▸ Input for this task
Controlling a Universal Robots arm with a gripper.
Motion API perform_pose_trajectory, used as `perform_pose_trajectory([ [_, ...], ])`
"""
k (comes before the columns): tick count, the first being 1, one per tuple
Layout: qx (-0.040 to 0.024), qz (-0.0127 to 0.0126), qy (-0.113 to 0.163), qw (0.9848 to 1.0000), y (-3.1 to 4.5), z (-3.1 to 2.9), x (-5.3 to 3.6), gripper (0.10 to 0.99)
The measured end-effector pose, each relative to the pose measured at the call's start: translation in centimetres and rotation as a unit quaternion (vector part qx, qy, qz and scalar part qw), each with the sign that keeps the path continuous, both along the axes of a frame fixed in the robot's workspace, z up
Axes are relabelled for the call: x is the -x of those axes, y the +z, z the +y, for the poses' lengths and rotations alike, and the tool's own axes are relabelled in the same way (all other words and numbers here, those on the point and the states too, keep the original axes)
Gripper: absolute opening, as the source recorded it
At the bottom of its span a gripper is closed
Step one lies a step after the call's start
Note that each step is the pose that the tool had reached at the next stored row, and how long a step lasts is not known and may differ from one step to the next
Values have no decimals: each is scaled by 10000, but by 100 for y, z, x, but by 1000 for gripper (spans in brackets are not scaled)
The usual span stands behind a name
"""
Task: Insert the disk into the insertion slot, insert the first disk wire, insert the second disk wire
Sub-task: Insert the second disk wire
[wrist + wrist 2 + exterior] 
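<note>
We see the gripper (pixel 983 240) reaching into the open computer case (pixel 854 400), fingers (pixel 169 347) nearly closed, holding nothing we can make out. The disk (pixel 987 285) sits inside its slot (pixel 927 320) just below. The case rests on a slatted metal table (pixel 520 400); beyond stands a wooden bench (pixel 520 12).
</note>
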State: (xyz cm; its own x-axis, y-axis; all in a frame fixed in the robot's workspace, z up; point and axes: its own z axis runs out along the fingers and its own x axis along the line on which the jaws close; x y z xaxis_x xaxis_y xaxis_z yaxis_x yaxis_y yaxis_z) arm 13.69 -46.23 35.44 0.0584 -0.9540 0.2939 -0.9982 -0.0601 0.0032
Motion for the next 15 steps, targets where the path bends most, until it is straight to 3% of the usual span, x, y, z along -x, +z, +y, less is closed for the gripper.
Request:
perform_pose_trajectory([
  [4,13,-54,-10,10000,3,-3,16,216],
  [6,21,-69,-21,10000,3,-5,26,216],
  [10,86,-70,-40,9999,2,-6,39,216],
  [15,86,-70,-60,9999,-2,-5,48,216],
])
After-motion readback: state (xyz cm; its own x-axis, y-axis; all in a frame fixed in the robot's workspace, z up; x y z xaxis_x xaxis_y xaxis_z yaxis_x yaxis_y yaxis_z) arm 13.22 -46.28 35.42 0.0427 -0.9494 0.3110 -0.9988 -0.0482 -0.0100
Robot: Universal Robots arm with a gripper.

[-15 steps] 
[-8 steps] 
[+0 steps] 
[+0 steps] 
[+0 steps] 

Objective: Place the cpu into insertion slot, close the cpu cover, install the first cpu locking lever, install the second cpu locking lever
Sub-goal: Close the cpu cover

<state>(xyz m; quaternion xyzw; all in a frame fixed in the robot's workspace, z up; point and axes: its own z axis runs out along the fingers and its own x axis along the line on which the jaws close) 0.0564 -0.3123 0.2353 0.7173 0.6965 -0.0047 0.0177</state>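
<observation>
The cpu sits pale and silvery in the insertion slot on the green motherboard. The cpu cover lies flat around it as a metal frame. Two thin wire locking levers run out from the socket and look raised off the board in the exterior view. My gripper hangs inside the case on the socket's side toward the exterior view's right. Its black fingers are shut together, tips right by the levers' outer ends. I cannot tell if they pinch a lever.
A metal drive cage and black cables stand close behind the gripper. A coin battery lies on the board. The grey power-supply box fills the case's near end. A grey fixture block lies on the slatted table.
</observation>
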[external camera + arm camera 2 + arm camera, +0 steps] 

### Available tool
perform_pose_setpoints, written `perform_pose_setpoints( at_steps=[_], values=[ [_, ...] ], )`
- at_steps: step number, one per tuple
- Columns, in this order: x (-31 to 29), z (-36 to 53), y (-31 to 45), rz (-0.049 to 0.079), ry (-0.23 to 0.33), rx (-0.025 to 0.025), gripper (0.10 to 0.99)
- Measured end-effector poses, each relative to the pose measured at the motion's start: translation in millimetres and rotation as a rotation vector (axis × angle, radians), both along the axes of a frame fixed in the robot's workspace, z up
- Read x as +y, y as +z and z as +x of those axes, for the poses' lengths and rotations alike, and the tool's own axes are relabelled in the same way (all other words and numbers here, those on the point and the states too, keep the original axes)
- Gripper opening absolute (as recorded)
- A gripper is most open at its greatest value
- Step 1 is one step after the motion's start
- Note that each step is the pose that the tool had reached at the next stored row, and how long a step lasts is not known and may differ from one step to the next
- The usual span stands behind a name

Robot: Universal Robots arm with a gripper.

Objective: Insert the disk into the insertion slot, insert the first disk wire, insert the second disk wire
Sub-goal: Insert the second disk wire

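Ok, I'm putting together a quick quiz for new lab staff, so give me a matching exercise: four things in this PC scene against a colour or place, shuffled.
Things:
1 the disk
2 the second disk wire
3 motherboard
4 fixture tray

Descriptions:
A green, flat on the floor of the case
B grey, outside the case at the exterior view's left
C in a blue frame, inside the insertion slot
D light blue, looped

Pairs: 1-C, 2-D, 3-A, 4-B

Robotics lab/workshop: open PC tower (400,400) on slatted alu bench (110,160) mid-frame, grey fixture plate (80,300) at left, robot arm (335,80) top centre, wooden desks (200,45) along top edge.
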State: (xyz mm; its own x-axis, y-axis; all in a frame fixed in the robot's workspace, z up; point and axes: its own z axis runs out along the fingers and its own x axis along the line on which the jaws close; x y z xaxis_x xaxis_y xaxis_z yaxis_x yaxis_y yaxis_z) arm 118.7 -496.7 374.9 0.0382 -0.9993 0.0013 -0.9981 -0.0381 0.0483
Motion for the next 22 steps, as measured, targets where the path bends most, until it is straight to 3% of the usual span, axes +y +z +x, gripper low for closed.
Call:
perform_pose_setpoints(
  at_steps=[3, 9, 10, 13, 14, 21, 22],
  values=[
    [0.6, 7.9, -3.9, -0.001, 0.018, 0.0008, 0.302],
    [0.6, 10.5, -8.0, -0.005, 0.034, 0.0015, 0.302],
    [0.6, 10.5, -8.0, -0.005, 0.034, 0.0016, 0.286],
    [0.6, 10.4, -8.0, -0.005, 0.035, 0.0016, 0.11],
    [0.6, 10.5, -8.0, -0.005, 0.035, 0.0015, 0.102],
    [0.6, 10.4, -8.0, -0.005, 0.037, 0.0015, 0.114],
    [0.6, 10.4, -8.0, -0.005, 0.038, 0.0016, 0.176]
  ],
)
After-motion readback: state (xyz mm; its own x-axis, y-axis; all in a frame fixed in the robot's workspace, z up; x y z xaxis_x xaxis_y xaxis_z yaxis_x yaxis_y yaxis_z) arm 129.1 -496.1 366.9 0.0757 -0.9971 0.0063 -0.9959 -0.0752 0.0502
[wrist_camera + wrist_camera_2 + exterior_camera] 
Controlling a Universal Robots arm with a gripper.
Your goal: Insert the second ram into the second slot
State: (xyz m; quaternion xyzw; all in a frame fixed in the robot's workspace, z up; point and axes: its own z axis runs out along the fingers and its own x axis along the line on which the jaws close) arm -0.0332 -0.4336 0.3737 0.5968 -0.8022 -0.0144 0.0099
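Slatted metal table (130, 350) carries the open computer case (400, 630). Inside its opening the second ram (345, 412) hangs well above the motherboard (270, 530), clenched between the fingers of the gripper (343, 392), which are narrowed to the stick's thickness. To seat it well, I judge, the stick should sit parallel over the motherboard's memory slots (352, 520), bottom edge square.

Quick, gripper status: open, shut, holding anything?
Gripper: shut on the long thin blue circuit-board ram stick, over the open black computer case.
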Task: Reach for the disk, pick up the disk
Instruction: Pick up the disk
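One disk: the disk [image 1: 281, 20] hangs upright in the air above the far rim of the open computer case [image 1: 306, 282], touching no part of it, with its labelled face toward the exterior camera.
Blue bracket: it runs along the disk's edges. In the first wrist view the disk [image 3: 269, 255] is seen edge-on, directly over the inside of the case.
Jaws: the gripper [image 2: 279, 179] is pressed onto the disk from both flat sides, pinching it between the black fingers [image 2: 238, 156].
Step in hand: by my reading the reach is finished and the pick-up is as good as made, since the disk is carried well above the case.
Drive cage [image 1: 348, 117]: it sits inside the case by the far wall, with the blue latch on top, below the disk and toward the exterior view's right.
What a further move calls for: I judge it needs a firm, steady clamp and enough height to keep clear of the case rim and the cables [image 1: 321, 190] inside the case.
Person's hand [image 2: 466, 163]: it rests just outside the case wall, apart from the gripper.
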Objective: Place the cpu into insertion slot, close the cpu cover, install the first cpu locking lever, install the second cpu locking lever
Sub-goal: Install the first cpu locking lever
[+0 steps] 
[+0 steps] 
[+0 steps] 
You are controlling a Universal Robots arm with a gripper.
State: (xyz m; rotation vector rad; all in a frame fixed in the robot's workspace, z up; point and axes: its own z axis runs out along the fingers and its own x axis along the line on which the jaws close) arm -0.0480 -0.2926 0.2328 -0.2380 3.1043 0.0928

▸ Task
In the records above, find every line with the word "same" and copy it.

▸ Completed exercise
Axes are relabelled for the call: x is the -x of those axes, y the +z, z the +y, for the poses' lengths and rotations alike, and the tool's own axes are relabelled in the same way (all other words and numbers here, those on the point and the states too, keep the original axes)
- Read x as +y, y as +z and z as +x of those axes, for the poses' lengths and rotations alike, and the tool's own axes are relabelled in the same way (all other words and numbers here, those on the point and the states too, keep the original axes)

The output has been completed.